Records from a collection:
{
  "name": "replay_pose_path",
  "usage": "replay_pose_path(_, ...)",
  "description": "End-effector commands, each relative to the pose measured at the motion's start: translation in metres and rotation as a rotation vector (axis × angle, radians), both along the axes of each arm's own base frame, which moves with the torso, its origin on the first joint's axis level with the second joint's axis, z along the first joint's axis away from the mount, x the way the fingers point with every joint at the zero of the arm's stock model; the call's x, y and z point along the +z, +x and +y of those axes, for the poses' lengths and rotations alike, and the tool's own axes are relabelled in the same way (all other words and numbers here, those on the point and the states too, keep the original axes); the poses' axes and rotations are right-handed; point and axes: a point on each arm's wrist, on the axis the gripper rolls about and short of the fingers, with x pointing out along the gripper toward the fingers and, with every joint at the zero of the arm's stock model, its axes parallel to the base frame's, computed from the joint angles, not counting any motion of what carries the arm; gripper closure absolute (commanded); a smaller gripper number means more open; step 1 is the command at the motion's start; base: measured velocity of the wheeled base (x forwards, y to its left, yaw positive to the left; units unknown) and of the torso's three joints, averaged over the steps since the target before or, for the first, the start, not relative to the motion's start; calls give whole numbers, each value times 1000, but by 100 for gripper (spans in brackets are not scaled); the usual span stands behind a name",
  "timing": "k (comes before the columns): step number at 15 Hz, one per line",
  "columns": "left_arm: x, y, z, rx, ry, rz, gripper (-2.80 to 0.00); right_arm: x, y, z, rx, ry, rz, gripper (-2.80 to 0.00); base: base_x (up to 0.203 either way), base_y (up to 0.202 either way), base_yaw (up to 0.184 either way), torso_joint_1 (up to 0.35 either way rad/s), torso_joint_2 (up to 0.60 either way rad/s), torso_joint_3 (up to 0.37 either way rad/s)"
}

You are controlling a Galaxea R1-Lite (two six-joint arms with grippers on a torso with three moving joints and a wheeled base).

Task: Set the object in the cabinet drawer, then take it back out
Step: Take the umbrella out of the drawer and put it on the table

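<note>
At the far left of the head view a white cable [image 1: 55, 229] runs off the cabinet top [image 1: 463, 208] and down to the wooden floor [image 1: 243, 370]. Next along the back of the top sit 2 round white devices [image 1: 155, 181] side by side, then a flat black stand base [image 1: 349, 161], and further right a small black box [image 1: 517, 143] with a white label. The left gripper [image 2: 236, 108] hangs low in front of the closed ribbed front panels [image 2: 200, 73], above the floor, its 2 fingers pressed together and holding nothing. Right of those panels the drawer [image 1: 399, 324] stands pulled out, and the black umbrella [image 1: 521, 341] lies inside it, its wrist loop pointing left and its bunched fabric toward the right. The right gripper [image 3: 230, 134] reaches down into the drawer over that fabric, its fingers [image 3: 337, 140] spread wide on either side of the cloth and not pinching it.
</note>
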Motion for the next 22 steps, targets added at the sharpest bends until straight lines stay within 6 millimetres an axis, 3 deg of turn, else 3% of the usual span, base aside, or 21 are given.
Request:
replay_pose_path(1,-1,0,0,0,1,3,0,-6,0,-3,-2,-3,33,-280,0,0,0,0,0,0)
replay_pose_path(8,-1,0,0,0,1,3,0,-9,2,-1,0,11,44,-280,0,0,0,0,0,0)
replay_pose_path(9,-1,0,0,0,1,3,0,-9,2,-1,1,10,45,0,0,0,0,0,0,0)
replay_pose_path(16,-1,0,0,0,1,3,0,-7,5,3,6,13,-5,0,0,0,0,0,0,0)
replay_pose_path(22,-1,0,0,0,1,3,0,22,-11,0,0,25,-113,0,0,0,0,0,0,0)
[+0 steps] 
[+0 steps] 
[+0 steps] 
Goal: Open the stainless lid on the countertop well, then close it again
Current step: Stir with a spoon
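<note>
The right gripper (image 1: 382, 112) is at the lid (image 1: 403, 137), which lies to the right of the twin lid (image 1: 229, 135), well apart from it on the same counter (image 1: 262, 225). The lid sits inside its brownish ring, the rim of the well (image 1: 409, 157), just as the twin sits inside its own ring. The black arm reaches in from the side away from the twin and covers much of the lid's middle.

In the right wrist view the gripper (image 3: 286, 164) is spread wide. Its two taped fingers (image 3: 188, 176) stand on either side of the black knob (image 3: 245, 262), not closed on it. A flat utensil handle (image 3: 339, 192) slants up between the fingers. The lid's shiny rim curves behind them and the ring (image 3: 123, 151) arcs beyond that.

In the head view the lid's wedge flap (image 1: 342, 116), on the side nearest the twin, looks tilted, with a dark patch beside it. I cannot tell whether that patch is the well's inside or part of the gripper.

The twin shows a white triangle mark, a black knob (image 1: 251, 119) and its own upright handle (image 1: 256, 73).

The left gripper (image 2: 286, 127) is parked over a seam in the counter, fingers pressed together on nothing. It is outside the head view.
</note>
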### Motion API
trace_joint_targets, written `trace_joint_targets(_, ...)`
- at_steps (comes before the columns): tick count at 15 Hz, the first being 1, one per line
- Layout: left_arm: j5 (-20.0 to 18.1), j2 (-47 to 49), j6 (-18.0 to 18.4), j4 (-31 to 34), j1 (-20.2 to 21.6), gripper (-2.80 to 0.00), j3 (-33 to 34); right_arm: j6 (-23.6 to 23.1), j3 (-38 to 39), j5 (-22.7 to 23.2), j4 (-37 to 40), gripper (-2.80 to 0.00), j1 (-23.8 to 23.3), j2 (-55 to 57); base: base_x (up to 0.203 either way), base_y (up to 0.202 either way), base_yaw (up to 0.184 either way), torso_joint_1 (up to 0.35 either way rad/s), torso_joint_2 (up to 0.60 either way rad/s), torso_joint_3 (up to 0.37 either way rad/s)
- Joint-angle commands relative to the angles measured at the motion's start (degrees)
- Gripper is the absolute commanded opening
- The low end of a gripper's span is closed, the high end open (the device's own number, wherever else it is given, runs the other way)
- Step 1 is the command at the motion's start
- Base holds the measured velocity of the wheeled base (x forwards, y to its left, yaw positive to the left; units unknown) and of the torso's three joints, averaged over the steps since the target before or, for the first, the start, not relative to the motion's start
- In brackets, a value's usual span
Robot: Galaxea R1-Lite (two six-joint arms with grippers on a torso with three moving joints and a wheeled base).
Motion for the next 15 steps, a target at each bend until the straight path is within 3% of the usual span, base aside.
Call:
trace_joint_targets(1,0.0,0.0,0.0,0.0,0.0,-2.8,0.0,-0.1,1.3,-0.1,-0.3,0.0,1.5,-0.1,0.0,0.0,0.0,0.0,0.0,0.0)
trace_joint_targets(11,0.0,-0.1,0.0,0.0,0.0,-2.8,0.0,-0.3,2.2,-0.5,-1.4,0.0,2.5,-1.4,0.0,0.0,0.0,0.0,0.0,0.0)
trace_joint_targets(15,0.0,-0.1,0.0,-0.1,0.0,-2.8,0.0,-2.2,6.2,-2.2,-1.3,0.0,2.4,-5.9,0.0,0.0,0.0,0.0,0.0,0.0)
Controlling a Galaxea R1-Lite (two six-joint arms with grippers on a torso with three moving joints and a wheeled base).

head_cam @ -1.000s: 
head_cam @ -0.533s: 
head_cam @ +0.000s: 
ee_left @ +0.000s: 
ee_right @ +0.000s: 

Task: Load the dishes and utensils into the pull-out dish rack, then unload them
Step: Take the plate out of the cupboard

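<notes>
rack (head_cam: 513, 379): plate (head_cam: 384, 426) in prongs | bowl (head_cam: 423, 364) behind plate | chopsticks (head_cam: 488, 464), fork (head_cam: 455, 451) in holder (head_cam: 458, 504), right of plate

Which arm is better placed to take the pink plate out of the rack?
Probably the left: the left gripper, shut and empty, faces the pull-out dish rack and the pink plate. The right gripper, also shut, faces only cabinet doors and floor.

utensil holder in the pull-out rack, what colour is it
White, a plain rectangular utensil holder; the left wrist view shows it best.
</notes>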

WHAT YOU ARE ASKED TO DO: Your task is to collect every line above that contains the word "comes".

SOLUTION FOR THIS PROBLEM:
  "timing": "k (comes before the columns): step number at 15 Hz, one per line",
- at_steps (comes before the columns): tick count at 15 Hz, the first being 1, one per line

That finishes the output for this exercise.